I’ve played Neverwinter for a couple of weeks, now, casually — and I still don’t feel I understand the game.
It’s not that I don’t know how to play the game; there’s no big trick to that, it isn’t vastly different from the MMO norm. You see mobs, you use abilities against mobs, you collect loot and gain experience. Stripped of all its flair, it scratches the solo dungeon crawl itch, quite well. The battles — at least for my rogue — are somewhat tactical. I like that. But, the “molo” play-style — soloing with a mercenary — is nearly identical to play in both of the EverQuests. So that’s not it.
There’s no real story to Neverwinter.

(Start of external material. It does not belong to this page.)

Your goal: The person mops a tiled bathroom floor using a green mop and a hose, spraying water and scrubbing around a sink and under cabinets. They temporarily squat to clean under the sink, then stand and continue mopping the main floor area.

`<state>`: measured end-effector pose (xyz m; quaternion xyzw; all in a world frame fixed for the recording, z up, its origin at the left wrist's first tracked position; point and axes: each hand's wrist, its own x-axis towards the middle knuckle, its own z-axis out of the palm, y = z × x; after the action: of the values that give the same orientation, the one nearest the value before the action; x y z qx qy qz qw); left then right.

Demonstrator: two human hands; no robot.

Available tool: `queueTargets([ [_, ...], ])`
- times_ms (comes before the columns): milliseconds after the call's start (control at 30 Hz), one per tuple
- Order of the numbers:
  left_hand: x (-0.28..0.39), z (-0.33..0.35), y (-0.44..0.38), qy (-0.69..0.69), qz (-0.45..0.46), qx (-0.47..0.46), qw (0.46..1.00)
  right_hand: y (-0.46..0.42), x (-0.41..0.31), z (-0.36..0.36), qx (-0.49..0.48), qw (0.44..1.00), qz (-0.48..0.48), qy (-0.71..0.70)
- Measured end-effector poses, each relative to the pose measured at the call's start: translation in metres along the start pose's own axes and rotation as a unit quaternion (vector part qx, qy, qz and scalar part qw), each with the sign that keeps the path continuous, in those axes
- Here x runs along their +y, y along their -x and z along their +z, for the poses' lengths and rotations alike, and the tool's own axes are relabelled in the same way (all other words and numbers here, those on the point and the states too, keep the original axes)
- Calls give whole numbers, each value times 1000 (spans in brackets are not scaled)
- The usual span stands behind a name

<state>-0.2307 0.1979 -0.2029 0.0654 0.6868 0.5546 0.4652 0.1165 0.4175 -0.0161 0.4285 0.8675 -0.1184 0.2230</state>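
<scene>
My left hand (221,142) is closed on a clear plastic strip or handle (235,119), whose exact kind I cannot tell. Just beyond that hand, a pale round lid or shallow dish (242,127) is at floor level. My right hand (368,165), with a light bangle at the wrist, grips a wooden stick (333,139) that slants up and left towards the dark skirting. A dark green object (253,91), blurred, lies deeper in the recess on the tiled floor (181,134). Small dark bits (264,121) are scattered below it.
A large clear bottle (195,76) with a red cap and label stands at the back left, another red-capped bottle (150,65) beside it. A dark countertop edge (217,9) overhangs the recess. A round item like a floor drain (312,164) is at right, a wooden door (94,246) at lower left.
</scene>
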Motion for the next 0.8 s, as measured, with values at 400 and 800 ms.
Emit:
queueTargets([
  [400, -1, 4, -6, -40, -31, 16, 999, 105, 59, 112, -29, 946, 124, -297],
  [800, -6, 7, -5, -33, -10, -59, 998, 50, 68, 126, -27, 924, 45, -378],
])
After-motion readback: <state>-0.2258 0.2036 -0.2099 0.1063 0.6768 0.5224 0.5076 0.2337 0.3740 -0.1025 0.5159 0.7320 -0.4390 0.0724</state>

The EverQuests, World of Warcraft and others have strong stories that weave a zone’s quests and missions together, usually a bunch of smaller encounters telling bits and pieces of the story. Neverwinter doesn’t really rise further than groups of enemies standing around for no particular purpose.
Neverwinter even has gear score; I’d missed that entirely, despite it being right in front of me on the character screen. So, I started working on that, until I noticed that substantial upgrades were being ranked lower on the gear score than the inferior stuff I was wearing. So I stopped trying to make that number go higher.

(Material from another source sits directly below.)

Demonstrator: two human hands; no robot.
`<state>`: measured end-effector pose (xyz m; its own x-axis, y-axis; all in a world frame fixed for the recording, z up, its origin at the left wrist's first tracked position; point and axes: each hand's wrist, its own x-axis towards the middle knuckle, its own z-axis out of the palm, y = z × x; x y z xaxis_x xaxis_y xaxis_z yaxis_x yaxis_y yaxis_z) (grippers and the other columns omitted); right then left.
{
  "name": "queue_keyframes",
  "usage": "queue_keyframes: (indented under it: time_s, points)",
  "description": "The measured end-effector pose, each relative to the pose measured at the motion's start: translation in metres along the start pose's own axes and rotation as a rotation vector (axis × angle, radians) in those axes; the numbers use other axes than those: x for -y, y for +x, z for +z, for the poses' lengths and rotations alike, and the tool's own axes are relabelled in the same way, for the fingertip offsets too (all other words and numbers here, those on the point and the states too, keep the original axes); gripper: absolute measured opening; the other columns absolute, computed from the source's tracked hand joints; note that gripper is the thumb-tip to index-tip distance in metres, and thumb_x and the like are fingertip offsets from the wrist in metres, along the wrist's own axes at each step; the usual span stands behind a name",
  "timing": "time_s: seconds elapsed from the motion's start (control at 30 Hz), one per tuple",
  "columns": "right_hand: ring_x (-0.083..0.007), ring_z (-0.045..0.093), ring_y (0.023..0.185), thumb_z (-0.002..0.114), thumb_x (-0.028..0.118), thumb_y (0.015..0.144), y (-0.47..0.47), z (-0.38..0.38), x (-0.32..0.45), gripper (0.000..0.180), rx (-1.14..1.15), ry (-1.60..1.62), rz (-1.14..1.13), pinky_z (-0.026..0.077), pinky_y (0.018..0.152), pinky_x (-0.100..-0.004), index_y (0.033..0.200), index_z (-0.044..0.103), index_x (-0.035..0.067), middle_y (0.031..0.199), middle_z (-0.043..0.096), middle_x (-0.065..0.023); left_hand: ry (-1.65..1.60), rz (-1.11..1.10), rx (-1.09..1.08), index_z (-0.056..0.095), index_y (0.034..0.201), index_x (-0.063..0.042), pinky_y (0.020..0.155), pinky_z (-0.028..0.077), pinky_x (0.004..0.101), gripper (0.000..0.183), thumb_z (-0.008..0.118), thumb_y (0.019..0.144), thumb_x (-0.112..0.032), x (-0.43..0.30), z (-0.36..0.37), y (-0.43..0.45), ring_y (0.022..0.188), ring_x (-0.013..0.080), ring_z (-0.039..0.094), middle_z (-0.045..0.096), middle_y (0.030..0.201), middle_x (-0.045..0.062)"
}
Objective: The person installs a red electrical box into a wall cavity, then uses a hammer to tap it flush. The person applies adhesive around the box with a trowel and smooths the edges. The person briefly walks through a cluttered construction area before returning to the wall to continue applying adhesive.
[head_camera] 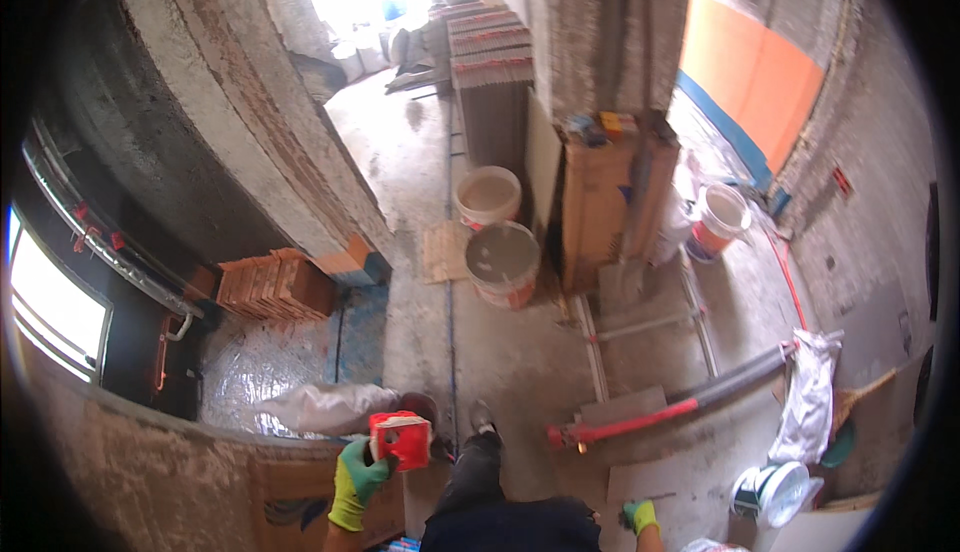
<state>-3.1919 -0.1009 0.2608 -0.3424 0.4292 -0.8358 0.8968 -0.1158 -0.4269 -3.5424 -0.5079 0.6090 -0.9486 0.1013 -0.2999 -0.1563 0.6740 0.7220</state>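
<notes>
My left hand (358,481), in a yellow-green work glove, grips a small red box (400,441) with a pale top edge and a dark round spot on its front. It holds the box up in front of me, to the left of my legs. A large cardboard carton (330,503) stands below and behind that hand. My right hand (640,516), gloved alike, hangs low at my right side above the concrete floor. Its fingers look partly curled, and whether they hold anything is hidden. Close to it lies a flat grey board (651,483).
Two buckets, one filled with grey material (502,253), stand ahead beside a tall carton (600,207). A red-ended tile cutter (675,406) crosses the floor at right. Stacked red-brown tiles (276,286) and a white sack (330,407) lie left. A blue line (451,327) runs along the floor.
</notes>
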Motion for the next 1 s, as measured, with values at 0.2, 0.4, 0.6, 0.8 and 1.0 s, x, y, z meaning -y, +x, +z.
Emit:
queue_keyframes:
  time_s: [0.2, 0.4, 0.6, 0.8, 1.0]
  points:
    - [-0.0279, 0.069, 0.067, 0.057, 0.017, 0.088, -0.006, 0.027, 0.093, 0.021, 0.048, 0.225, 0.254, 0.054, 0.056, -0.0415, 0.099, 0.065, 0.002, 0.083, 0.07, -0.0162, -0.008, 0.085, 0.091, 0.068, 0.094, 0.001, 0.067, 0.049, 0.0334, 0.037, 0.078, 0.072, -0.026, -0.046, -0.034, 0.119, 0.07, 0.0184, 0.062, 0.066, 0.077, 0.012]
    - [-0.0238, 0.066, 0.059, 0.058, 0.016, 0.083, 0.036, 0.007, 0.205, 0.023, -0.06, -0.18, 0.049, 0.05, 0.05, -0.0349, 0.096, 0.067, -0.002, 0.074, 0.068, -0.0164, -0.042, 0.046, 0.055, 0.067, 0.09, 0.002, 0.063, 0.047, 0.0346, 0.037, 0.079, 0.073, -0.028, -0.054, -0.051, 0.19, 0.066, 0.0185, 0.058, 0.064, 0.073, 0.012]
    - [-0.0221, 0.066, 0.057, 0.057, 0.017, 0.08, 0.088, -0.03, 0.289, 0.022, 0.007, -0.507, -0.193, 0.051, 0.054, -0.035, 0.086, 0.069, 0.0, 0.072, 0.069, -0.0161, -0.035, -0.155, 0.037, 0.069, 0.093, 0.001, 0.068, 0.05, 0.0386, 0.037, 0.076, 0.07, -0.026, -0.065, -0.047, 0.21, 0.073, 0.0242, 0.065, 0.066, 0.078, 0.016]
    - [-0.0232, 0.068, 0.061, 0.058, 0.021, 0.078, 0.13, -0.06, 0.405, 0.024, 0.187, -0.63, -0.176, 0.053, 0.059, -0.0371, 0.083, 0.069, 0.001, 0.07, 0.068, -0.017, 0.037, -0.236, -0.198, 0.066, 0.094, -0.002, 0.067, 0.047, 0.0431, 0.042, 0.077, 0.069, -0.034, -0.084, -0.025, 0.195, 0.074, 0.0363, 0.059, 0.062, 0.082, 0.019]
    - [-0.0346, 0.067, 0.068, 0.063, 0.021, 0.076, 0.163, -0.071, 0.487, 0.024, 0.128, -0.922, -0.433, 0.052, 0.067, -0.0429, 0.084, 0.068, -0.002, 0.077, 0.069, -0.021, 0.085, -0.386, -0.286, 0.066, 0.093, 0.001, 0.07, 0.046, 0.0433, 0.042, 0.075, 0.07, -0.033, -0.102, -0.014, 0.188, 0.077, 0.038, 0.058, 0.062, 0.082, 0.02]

Making numbers go higher. That’s the core of the modern RPG. There are numbers — levels, experience, power, health, gold, what have you — and through dedication and hard work, those numbers can go higher. When they are high enough, you win.
I love that game! But after awhile, the numbers stop going up fast enough, and I start looking for other things to do. I’m not sure I’m going to find those other things in Neverwinter.
There are plenty of other things to do — PvP is kinda fun (but, there are battlegrounds in most MMOs these days). There’s the quick skirmish runs, and the slightly slower silent dungeon runs. Went on one run that had three rogues and two wizards. Next one had four rogues and one wizard. We were so desperately in need of a tank and a cleric, but — no, actually, we did fine. Everyone brought a mercenary, and they were able to handle some of the tanking and some of the healing. The dungeon runs are silent because everyone turns off their microphones as soon as they enter their first dungeon and accidentally hear someone else. Silent because dungeons (as in almost every modern MMO) move far too quickly to waste time with typing.
The game would probably be more fun with a static group, especially if the level designers creating custom dungeons began tuning their adventures for full groups. The Foundry dungeons I have run so far have been pleasant enough; some even have a good story behind them.
I play the game, I like the game, but I don’t know why. Game just _confuses_ me.